EXERCISE PROMPT: Output the data below exactly, without images.

═══ SUPPLIED MATERIAL ═══

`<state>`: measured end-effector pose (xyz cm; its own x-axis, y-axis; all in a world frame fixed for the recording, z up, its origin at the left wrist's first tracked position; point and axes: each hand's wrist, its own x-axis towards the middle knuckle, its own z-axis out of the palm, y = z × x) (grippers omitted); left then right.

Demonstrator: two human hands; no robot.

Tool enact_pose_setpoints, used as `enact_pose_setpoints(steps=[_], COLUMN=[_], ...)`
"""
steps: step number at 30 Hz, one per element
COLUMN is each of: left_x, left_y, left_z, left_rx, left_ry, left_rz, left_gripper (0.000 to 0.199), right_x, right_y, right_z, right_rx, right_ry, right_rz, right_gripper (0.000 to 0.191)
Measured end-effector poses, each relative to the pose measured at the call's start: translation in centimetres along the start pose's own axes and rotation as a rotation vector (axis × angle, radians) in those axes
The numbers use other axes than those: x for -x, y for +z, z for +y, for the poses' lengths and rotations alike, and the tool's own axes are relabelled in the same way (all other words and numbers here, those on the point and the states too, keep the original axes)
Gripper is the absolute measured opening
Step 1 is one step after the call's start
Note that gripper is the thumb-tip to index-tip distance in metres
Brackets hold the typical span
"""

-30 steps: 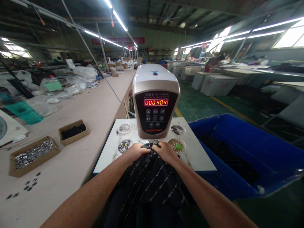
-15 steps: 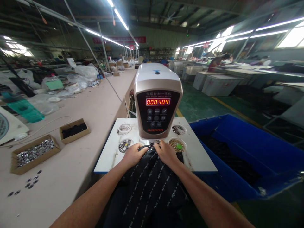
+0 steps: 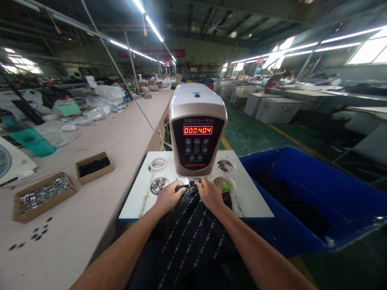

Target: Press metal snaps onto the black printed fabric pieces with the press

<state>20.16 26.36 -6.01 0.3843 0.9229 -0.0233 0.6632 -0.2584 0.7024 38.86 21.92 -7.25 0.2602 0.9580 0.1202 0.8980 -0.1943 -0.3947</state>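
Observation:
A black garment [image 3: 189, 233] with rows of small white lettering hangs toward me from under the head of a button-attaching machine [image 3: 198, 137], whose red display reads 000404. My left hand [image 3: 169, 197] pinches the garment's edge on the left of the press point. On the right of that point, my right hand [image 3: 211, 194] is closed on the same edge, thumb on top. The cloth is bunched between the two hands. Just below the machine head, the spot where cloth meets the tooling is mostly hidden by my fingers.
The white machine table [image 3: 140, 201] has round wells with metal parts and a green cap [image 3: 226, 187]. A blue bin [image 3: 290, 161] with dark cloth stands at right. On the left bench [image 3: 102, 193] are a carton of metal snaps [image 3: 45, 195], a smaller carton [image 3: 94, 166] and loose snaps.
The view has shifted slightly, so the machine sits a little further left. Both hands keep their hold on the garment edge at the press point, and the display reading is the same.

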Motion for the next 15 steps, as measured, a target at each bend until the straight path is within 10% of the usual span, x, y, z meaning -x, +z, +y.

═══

WORKED SOLUTION:
`<state>`: measured end-effector pose (xyz cm; its own x-axis, y-axis; all in a world frame fixed for the recording, z up, its origin at the left wrist's first tracked position; point and axes: each hand's wrist, its own x-axis towards the middle knuckle, its own z-axis out of the palm, y = z × x) (grippers omitted); left then right.

Demonstrator: two human hands; no robot.

Tool enact_pose_setpoints, used as `enact_pose_setpoints(steps=[_], COLUMN=[_], ...)`
"""
steps: step number at 30 Hz, one per element
COLUMN is each of: left_x, left_y, left_z, left_rx, left_ry, left_rz, left_gripper (0.000 to 0.199), right_x, right_y, right_z, right_rx, right_ry, right_rz, right_gripper (0.000 to 0.191)
Measured end-effector poses, each relative to the pose measured at the call's start: translation in centimetres along the start pose's own axes and rotation as a rotation vector (axis × angle, radians) in those axes
The numbers use other axes than those: x for -x, y for +z, z for +y, for the poses' lengths and rotations alike, and the tool's own axes are relabelled in the same way (all other words and numbers here, those on the point and the states too, keep the original axes)
Gripper is the absolute measured opening
Step 1 is one step after the call's start
Note that gripper is the thumb-tip to index-tip distance in metres
Brackets hold the typical span
"""

-30 steps: 
-15 steps: 
+0 steps: 

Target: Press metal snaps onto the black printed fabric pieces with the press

<state>20.16 26.36 -6.01 0.3843 0.9229 -0.0233 0.6632 -0.2584 0.7024 38.86 21.92 -7.25 0.2602 0.9580 0.1202 0.8980 -0.1943 -0.3947</state>
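Observation:
A black garment [image 3: 189, 233] with rows of small white lettering hangs toward me from under the head of a button-attaching machine [image 3: 198, 137], whose red display reads 000404. My left hand [image 3: 169, 197] pinches the garment's edge on the left of the press point. On the right of that point, my right hand [image 3: 211, 194] is closed on the same edge, thumb on top. The cloth is bunched between the two hands. Just below the machine head, the spot where cloth meets the tooling is mostly hidden by my fingers.
The white machine table [image 3: 140, 201] has round wells with metal parts and a green cap [image 3: 226, 187]. A blue bin [image 3: 290, 161] with dark cloth stands at right. On the left bench [image 3: 102, 193] are a carton of metal snaps [image 3: 45, 195], a smaller carton [image 3: 94, 166] and loose snaps.
The view has shifted slightly, so the machine sits a little further left. Both hands keep their hold on the garment edge at the press point, and the display reading is the same.
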
Motion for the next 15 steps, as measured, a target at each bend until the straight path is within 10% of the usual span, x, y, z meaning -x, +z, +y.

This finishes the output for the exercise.